More specifically, if the input state is a single photon in each of the first $n$ modes, and one is willing to draw an arbitrary number of samples from the output, then it is in principle possible to estimate the permanent of $A$ to whatever degree of accuracy one likes, by counting the fraction of the times the $n$ input photons come out in the first $n$ different output ports. It is to be noted though that this does not really have much to do with BosonSampling, as the hardness result holds in the regime of the number of modes much larger than the number of photons, and it's about the efficiency of the sampling.

BosonSampling

I'll try a very brief introduction to what boson sampling is, but it should be noted that I cannot possibly do a better job at this than Aaronson himself, so it's probably a good idea to have a look at the related blog posts of his (e.g. blog/?p=473 and blog/?p=1177), and links therein.

BosonSampling is a sampling problem.
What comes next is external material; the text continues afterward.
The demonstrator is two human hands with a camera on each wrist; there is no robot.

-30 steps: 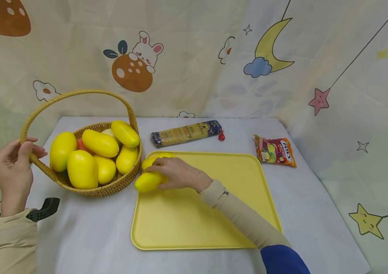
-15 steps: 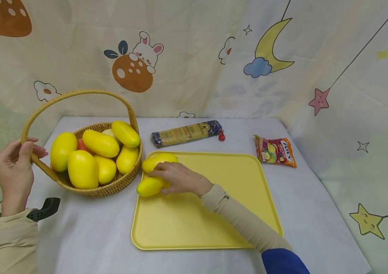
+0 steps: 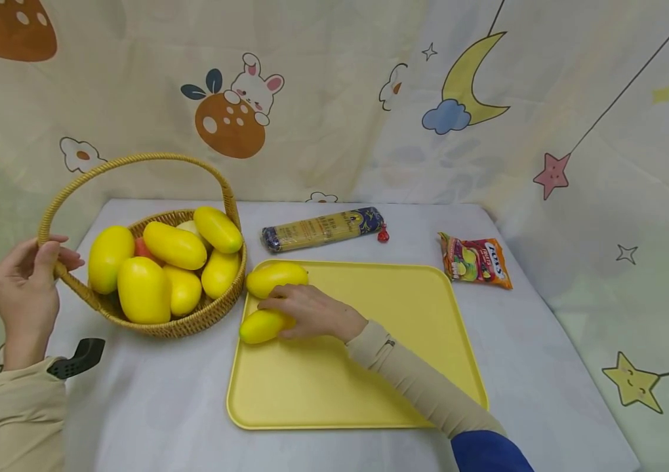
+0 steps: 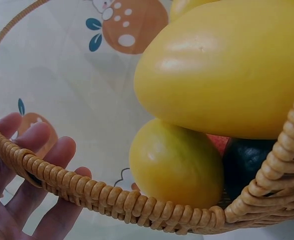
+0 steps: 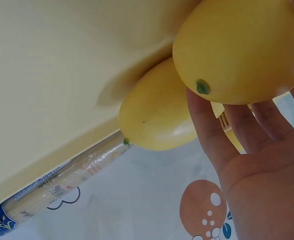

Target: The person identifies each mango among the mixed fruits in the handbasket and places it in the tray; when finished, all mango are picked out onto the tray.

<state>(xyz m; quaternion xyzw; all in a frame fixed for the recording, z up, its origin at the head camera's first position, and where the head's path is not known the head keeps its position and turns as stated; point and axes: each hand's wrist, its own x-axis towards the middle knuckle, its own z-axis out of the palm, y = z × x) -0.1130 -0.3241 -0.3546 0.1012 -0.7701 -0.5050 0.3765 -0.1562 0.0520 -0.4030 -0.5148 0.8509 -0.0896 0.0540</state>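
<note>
On the left, my left hand [image 3: 24, 288] grips the handle of a wicker basket [image 3: 178, 328] at its lower left end. Several yellow mangoes [image 3: 144, 290] fill the basket, with a bit of a red fruit [image 3: 142, 250] between them; the left wrist view also shows a dark round thing [image 4: 249, 162] lower down. Over the left part of a yellow tray [image 3: 340, 400], my right hand [image 3: 313, 311] holds a mango [image 3: 260, 326] with fingers curled round its far side. Just behind it another mango [image 3: 275, 278] lies on the tray's back left corner.
A pack of dry noodles [image 3: 323, 229] with a small red wrapped candy [image 3: 383, 234] at its end lies behind the tray. To the tray's right is a bag of sweets [image 3: 476, 260]. A printed cloth hangs behind the white table [image 3: 151, 406].
My right hand has brought its mango slightly toward me and to the right, down toward the tray, apart from the mango behind. The left hand stays on the handle.
</note>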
This can be a little bit confusing in that people are generally more used to think of problems having definite answers. A sampling problem is different in that the solution to the problem is a set of samples drawn from some probability distribution.

Indeed, the problem a boson sampler solves is that of sampling from a specific probability distribution. More specifically, sampling from the probability distribution of the possible outcome (many-boson) states.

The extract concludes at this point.